5.   Returning thrown hammer.
6.   Vorpal sword.
7.   Helmet/ring/cloak of invisibility.
8.   Shield/fleece of invincibility.
9.   Winged boots.
10. Healing chalice.
11. Belt of giant strength.
12. Hat of disguise.
13. Shield/bracers of arrow deflection.
14. Orb of controlling dragons.
15. Sheath that keeps you from bleeding.
16. Staff that can change length.
17. Statue that turns into a creature.
18. Scrying mirror.
19. Wand that zaps like a gun.
20. Headband/glasses that let you see (in the dark/invisible things/illusions).
21. Boots of running really fast.
22. Intelligent weapon.

What is there to add?


----------



## samursus

23. Bag of Holding More Than It Should


----------



## Dannyalcatraz

Magic Rings of:

Dominion over Djinn (Solomon's) 

Invisibility Plato's Ring of Gyges)

Death Watch (ballads include a magic ring that turns pale when the person who received it has lost the person who gave it.)

Invoke & Command various guardians of heavenly palaces and to gain entrance to those heavens. (Jewish Lore) 

Ring of Lesser Djinn (Aladdin- the Djinn summoned is less powerful than the spirit of the Lamp)

Beauty/Charisma (In William Makepeace Thackeray's The Rose and the Ring)

Wonderous Power (In E. Nesbit's The Enchanted Castle, a magic ring has whatever magical powers its owner says that it has)

Planar Travel (C.S. Lewis' Yellow Ring & Green Ring {from Narnia})

Daywalking (The Vampire Diaries)


----------



## Theo R Cwithin

34. Fountain of youth/immortality

35. Top hat of minor creation (and bunnyrabbit creation)


----------



## Theo R Cwithin

36. Crystal ball (for scrying, for fortune-telling)
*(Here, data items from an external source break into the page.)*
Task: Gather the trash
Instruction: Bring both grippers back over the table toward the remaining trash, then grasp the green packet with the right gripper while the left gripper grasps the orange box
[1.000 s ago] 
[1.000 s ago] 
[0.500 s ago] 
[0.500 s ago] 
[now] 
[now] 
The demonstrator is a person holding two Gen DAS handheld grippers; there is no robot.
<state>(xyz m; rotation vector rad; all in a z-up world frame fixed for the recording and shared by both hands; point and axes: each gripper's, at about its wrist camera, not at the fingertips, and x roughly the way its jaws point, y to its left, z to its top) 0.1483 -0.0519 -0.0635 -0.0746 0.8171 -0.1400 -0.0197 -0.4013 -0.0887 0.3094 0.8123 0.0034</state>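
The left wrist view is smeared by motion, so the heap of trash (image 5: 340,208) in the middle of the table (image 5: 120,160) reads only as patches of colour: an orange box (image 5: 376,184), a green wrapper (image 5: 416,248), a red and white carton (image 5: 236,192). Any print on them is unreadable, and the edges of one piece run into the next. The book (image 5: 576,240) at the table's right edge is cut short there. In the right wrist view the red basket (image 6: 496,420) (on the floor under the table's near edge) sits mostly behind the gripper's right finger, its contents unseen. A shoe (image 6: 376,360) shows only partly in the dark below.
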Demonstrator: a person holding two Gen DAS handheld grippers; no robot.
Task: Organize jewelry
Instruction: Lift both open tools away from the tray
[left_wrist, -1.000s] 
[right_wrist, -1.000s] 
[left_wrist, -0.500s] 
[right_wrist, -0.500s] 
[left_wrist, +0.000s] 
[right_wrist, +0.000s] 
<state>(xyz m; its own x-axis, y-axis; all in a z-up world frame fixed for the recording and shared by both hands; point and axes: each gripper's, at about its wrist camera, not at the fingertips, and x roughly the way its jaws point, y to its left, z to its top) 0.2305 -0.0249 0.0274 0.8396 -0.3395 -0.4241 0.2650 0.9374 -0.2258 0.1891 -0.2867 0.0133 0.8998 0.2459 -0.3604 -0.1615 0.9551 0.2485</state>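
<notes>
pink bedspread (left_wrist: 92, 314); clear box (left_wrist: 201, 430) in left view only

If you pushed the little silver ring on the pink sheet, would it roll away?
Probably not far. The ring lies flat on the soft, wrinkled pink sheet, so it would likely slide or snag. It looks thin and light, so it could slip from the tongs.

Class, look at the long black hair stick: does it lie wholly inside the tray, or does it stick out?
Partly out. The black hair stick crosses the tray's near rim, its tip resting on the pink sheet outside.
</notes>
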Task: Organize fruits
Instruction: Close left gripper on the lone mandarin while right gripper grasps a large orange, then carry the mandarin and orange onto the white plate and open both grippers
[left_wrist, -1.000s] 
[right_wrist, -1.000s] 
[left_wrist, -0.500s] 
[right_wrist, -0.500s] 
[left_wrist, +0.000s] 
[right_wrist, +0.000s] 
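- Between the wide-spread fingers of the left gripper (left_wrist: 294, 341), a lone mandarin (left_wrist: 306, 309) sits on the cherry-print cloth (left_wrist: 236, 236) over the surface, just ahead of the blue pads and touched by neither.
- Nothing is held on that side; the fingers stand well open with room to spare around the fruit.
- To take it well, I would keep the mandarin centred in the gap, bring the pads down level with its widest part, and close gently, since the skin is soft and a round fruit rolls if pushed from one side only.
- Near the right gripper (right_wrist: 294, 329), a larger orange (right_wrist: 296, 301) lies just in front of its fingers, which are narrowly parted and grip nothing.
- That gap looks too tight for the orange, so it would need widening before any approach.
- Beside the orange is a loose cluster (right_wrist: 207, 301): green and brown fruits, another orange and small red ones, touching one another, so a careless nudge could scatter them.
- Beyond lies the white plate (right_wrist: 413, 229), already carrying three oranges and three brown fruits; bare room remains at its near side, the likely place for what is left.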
37. Flying broom, flying carpet


----------



## Klaus

38. Hammer of Thunderbolts (Mjolnir)
39. Girdle of Strength (Mejinjarden)
40. Gauntlet of Fire Resistance (Jarn Grieper)
41. Hide Armor of Invulnerability (Nemean's Lion Hide)
42. Scabbard of Wound Closure (Excalibur's Scabbard)
43. Steel-Cutter Sword (Excalibur)
44. Helm of Invisibility (Hades' Helm)
45. Sandals of Flying (Hermes' Sandals)
46. Shield of Petrification (Aegis)


----------



## Dannyalcatraz

Klaus said:


> 43. Steel-Cutter Sword (Excalibur)




The sword Durendal/Durindal/Durendana (and several other spellings) from the Song of Roland was either indestructible and/or, like Excalibur, capable of piercing any armor.


----------



## Chainsaw

47. Jack's Magic Beans


----------



## knightofround

48. Staff that emits light on command
49. Mask that alters your physical appearance
50. Book/container/portal/game that sucks you into a different world
51. Book in which if something is written, it happens
52. Book of the Dead, rituals that can bring back the dead
53. Love potion
54. Luck potion
55. Flute that dominates animals
56. Device that makes ghosts substantial
57. Rock that strips away magical powers by its presence
58. Cursed gold
59. Intelligent construct
60. Card that shows the future
61. Weapon that melds into your arm
62. Doll made of a person, and whatever you do to the doll happens to the person

Hmm...its tougher to think of non-obviously D&D items than I thought.


----------



## Dannyalcatraz

knightofround said:


> Hmm...its tougher to think of non-obviously D&D items than I thought.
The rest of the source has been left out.